What's behind Japan's increasing military presence in South China Sea

Source
Xinhua
Editor
Yao Jianing
Time
2016-09-18

Whether Japan is truly seeking regional peace and security or just fishing in the troubled waters by increasing military presence in the South China Sea is not a hard question to answer.

Japan will expand its presence in the South China Sea by conducting "joint training cruises with the U.S. Navy and bilateral and multilateral exercises with regional navies", its Defense Minister Tomomi Inada said in a speech Thursday at the Center for Strategic and International Studies, a Washington think tank.

This is to support the U.S. freedom-of-navigation operations for maintaining international maritime order, she said ahead of her first meeting with Pentagon chief Ash Carter.

As keeping maritime order in the South China Sea is a shared duty of the region's coastal states, the huge interest an outsider like Japan has shown in following in the footsteps of the United States can hardly be justified.

Japan is in dispute with China over the Diaoyu Island in the East China Sea. That is where its true and major purpose lies, as revealed in the very same speech Inada made.

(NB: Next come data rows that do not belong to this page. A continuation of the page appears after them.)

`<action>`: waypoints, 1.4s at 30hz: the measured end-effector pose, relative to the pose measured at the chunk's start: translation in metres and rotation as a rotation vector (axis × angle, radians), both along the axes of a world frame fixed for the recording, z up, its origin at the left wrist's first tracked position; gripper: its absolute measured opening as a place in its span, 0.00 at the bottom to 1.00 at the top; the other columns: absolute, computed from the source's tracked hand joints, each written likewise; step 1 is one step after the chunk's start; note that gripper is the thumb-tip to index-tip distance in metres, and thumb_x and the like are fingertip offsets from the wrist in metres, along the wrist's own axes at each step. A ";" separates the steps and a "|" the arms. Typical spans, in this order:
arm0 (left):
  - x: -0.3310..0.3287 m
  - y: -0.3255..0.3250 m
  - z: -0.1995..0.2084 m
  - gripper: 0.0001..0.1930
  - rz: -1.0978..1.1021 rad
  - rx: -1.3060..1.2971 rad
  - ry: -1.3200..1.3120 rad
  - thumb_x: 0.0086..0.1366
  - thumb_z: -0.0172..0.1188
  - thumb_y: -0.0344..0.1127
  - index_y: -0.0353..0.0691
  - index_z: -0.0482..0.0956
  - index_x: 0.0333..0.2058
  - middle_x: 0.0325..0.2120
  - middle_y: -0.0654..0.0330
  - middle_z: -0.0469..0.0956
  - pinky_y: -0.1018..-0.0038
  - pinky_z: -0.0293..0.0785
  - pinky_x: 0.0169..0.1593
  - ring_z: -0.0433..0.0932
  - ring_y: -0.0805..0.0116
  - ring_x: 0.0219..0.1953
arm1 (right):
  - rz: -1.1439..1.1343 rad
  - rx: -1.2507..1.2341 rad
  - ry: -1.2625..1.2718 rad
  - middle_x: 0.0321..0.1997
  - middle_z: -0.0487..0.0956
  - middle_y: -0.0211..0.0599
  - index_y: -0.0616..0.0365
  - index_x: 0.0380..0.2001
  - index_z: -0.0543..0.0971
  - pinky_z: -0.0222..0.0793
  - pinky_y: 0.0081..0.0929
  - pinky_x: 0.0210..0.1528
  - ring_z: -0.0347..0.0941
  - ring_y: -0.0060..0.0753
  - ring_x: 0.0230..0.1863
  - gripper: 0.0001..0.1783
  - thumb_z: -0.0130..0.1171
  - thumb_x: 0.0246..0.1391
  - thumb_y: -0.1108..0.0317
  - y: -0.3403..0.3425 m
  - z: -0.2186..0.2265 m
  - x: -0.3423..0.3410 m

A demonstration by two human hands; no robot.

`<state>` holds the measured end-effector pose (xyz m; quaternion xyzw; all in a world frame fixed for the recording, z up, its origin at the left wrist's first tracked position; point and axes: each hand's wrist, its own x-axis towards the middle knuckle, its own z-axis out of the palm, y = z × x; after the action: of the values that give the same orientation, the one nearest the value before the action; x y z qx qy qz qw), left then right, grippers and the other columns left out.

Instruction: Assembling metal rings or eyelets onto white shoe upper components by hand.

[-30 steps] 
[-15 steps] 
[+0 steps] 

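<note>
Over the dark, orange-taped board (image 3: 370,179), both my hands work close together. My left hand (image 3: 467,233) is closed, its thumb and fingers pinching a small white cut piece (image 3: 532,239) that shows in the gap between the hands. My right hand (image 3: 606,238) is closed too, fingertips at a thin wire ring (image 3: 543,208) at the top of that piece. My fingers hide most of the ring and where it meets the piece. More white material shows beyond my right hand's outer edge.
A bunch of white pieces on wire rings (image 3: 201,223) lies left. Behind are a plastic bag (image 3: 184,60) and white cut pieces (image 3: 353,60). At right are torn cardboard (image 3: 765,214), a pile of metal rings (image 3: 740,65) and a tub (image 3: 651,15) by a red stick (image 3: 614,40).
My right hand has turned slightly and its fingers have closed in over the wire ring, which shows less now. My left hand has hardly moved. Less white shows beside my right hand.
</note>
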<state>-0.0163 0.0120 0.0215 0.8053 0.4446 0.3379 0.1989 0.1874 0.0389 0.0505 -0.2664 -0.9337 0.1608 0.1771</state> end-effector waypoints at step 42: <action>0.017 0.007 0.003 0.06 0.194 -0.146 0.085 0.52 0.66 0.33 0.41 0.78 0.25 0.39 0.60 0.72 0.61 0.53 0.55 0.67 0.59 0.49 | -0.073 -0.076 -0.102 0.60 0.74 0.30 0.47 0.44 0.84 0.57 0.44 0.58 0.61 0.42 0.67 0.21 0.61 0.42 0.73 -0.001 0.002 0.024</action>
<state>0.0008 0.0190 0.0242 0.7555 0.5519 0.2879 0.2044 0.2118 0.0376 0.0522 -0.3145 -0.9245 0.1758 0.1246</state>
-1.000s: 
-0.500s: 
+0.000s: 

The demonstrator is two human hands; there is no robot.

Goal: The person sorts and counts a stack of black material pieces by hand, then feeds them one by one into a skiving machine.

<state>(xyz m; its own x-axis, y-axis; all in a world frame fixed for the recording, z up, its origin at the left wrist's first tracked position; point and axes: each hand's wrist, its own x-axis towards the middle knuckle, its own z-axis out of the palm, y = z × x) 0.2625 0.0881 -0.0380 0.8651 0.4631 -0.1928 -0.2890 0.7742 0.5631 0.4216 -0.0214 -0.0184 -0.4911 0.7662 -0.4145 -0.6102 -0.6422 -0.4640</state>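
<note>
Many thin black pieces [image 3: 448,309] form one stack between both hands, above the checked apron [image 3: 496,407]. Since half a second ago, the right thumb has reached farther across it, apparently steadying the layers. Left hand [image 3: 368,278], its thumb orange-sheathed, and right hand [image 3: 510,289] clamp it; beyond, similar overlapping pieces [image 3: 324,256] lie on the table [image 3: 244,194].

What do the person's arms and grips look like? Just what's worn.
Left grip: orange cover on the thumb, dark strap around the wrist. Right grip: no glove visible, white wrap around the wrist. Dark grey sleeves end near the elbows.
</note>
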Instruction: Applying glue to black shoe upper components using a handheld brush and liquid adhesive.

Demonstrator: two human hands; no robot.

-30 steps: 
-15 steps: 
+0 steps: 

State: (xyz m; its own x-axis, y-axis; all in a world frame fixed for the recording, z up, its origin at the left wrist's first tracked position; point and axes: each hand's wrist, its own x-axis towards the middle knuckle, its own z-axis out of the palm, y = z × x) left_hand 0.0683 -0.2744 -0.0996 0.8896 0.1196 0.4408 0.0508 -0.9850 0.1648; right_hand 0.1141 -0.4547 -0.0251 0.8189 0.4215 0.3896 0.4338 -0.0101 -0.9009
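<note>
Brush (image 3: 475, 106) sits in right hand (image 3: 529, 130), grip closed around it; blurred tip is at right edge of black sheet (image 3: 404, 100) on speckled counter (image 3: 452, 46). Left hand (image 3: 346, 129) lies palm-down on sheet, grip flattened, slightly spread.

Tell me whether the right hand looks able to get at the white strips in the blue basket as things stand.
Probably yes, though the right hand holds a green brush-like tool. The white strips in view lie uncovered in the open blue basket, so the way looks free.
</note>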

Japan is meanwhile seeking a "candid discussion" with Beijing, said the newly appointed defense chief of Japan.

Apparently, Japan is making catspaw out of the South China Sea issue to secure more bargaining chips at its own negotiating table, rather than pursue regional peace and stability.

Showing military muscles is the latest among a series of moves Japan has been stepping up in order to fish in the troubled waters of the South China Sea issue.

It is noticeable that Inada's remarks came after Japanese Prime Minister Shinzo Abe failed to incite members of the Association of Southeast Asian Nations (ASEAN) at the Sept. 6-9 East Asian Leaders' meetings to attack China.

It is absurd that Japan thinks it knows better than the concerned parties how to defend their own interests while they obviously prefer to manage or resolve differences through peaceful talks.

On this issue, Japan has left no stone unturned in stirring up the waters to cause tensions, with, for instance, its recent plan to cheaply sell arms to India in return for the latter's voice against China.

Japan is "continually examining if what we are doing is sufficient" to maintain stability and security in the Pacific, Inada told the Washington audience.

Analysts find the remarks hardly convincing as Japan still refuses to face squarely its history and atrocities during World War II, and that its government is seeking to amend the country's pacifist postwar constitution.

In fact, any military moves of Japan would quickly remind its neighbors of their war-time sufferings. So did the appointment to the defense post in early August of the 57-year-old Inada, who previously attracted attention for questioning mainstream accounts of Japanese war atrocities and the fairness of the postwar Tokyo war crimes trials.

As regards Japan's attempt to amend its postwar constitution, increasing its military engagement in the South China Sea also serves as an exchange for Washington's support for Tokyo.

However, it remains questionable if Japan can really let go the memory of the atomic bombs the United States dropped on it in 1945, and if the United States is ready to leave behind its painful memory of Japan's surprise attack on the Pearl Harbor in 1937 that triggered the Pacific War.